2.The appellant pay the first respondent’s costs, of and incidental to the appeal, to be taxed if not agreed.

Note:   Entry of orders is dealt with in Rule 39.32 of the Federal Court Rules 2011.


REASONS FOR JUDGMENT
(REVISED FROM TRANSCRIPT)

LOGAN J:

  1. The appellant is a citizen of Afghanistan.  He came to Australia as long ago as 6 December 2011 by boat.  He arrived then at Christmas Island without an entry visa.  That means that he was then what the Migration Act 1958 (Cth) (Migration Act) terms an unauthorised maritime arrival.  With him were his father and two brothers. 

  2. The appellant’s migration history thereafter is a lengthy one.  Suffice it to say an initial application under the Act for a Protection (Class XA) visa dated 12 April 2012 failed.  The application was refused by a delegate of the Minister administering the Act, now known as the Minister for Home Affairs (Minister), as well as on review by the then Refugee Review Tribunal.  In turn, a subsequent judicial review application by the appellant to the Federal Circuit Court of Australia and a subsequent appeal to this Court each failed.  The visa applications of the appellant’s father and brothers met a similar fate. 

  3. The appellant’s case was one which was subsequently affected by an unauthorised release of personal information by the Minister’s department.  A sequel to that was a later application, on this occasion, for a Safe Haven Enterprise (subclass 790) visa on 22 December 2016.  That application was refused by a delegate of the Minister on 13 June 2017.  The appellant then sought the review of that visa refusal decision by the Administrative Appeals Tribunal (Tribunal).

  4. On 8 January 2018, the Tribunal decided to affirm the Minister’s delegate’s decision in respect of the Safe Haven Enterprise visa application.  The appellant sought the judicial review by the Federal Circuit Court of the Tribunal’s decision.  For reasons delivered orally on 26 November 2019, that court granted the appellant leave to rely upon an amended application but dismissed with costs that application.  The appellant has now appealed to this Court against that order of dismissal.  There is one ground of appeal.  It is:

    1.The Federal Circuit Court erred in failing to find that the Second Respondent erred by illogically or unreasonably using the supposed lateness of the Appellant in raising a claim to a fear of real risk of harm because of his lack of religion as a basis for rejecting the evidence of fact that the Appellant did not have a religion.

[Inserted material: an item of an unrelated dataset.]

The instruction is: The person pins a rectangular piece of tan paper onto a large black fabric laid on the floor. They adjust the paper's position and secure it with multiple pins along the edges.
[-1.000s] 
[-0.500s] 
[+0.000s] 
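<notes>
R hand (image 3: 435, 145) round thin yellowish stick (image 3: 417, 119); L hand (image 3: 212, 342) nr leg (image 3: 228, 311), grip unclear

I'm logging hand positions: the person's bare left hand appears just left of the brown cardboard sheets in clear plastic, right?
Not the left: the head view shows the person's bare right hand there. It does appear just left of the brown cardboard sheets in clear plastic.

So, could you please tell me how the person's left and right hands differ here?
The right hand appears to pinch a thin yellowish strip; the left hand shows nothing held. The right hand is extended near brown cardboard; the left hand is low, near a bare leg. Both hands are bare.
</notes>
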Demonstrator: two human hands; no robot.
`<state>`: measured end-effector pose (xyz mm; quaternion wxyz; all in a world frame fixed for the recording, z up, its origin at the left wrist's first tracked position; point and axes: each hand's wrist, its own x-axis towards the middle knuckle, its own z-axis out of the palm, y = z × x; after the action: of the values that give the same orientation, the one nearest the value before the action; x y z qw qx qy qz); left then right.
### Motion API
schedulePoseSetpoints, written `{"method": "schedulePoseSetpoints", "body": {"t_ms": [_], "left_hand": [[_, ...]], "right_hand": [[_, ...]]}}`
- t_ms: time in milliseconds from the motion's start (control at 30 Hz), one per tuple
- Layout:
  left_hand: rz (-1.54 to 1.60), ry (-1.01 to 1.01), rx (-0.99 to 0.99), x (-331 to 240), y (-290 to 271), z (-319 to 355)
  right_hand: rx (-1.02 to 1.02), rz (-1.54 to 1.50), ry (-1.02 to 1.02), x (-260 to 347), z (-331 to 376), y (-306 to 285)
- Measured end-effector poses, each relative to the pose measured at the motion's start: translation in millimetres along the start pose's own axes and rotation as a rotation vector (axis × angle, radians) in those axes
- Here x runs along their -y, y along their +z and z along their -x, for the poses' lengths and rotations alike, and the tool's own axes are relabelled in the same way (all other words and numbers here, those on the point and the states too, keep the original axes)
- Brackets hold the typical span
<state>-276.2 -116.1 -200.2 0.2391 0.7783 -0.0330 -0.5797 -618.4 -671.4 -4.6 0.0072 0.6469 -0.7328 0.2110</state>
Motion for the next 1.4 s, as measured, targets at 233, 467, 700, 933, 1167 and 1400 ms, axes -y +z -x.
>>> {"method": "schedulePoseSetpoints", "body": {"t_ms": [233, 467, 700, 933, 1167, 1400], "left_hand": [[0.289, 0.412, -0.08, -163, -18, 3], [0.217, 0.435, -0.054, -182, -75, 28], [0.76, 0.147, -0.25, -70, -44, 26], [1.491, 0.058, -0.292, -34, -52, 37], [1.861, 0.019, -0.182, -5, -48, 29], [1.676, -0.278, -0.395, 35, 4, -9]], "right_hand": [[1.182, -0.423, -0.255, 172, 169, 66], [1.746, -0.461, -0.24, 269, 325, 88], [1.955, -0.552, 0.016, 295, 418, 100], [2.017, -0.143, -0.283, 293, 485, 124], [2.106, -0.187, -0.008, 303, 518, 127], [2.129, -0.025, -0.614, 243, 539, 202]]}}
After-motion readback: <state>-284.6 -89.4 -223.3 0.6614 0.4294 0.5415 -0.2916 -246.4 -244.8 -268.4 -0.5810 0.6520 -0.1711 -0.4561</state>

  5. If one goes back in time to the interview conducted by an officer of the Minister’s department on 14 January 2012, a little over a month after the appellant’s arrival at Christmas Island, one finds the following response to the question, “Why did you leave your country of nationality”:

    Why did you leave your country of nationality (country of residence)?

    Answer:

    Because of the Koochi - the Taliban.  They shot my father and he was injured and they were trying to kill him.  This was in 2007.

    What other reason?

    Answer:

    Our life was in danger that is why we came here.

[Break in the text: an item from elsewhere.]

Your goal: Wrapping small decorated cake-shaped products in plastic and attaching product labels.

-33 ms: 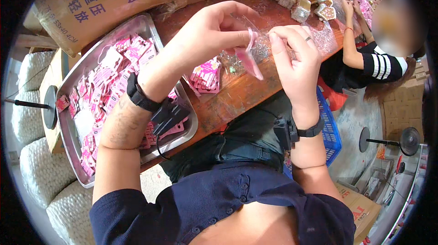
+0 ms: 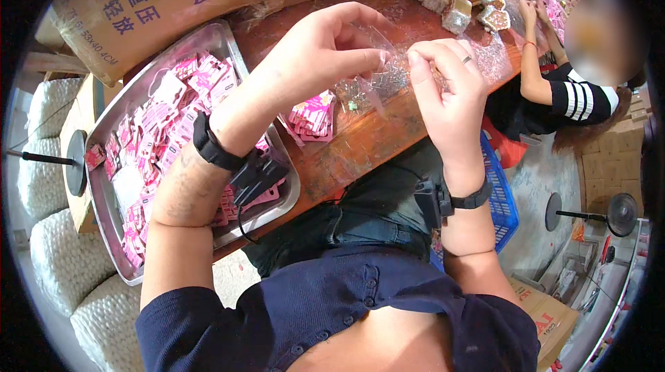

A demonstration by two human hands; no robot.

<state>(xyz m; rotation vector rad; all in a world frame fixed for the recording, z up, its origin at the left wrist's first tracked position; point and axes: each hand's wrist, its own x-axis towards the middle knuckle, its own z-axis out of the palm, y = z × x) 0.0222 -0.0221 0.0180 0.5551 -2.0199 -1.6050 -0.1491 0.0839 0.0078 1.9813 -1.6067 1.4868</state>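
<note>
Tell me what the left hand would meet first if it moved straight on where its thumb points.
The left hand would probably meet the right hand first, though depth between them is unclear.

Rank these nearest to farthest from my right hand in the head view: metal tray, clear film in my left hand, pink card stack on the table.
1. Clear film, just left of your right hand
2. Pink card stack, farther left
3. Metal tray, farthest left

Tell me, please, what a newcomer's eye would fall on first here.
Probably the metal tray at left, heaped with pink cards. Next, near the middle, the left hand, pinching clear plastic above the table, with the right hand beside it. Then the big box at upper left.
</note>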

    How about yo, were you shot?

    Answer:

    This happened to my father as he went to his village.  In Afghanistan, if they hate my father, there is no difference, they will hate me as well and they will kill me.

    When did they come to your house looking for your father?

    Answer:

    Ten days before Ramadan they came to my workplace.  They came behind the door and my little brother saw them behind the door and he told us, and me and my father left and escaped.  If they will see me they will definitely kill me.  If they had recognised my younger brother they will also kill him.  Because we go out for work - our lives were in danger.  For 2 months we were at home to hide and did not go out.  My mother was the one shopping for our needs.

    Anything else?

    Answer:

    No.

  6. Also on that page, in response to question 4, “Are you a member of any particular social or religious group”, the appellant’s answer “no” has been ticked on the form.  Those particular responses, both to why it was that the appellant left, and the question in relation to membership of social and religious groups, are relevant.  They describe both the basis of the claim as originally made for protection and a factor which came to feature before the Tribunal in a document submitted on behalf of the appellant to the Tribunal as a reason additionally why he feared persecution were he to return to Afghanistan.

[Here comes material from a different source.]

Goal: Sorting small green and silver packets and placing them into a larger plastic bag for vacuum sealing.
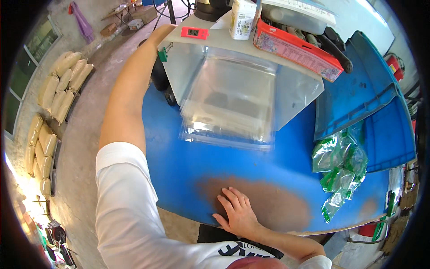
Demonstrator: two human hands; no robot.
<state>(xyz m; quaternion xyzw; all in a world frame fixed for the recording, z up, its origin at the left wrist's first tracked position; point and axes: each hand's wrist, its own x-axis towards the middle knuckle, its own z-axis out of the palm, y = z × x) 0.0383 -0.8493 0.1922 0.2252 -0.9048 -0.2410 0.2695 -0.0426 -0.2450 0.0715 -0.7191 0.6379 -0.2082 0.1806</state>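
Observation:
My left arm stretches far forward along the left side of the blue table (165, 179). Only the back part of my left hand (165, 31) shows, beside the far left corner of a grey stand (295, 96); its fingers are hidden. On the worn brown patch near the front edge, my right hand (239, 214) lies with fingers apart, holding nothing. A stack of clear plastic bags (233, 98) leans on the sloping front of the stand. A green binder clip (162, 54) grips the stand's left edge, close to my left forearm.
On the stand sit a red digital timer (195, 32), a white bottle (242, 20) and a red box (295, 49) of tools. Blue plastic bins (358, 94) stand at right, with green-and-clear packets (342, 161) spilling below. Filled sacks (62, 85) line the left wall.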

  7. The Tribunal, as so often occurs, grappled with whether to accept as credible the claim made by a visa applicant, in this case the appellant, for a visa.  Materially, it did so under the heading “Omission Of A Fear Of Harm On This Ground At Delegate Interview” in its reasons.  Ultimately, at [39] and [40], the Tribunal concluded:

    39.With respect to the applicant’s protection claims based on the ground of religion, the Tribunal’s concerns about the applicant’s credibility set out above lead the Tribunal to find that, on this issue, he is not a witness of truth.  If the applicant genuinely feared harm in Afghanistan on the basis of not having a religion he would have made that claim in his declaration and at his interview with the delegate when given the opportunity to do so.  His failure to advance this claim at those times, considered cumulatively, leads the Tribunal to find that in fact the applicant does not fear harm on this ground and, further, that it has no credible evidence about his religious beliefs and practice (at the present time, while he has been in Australia and when he was in Afghanistan).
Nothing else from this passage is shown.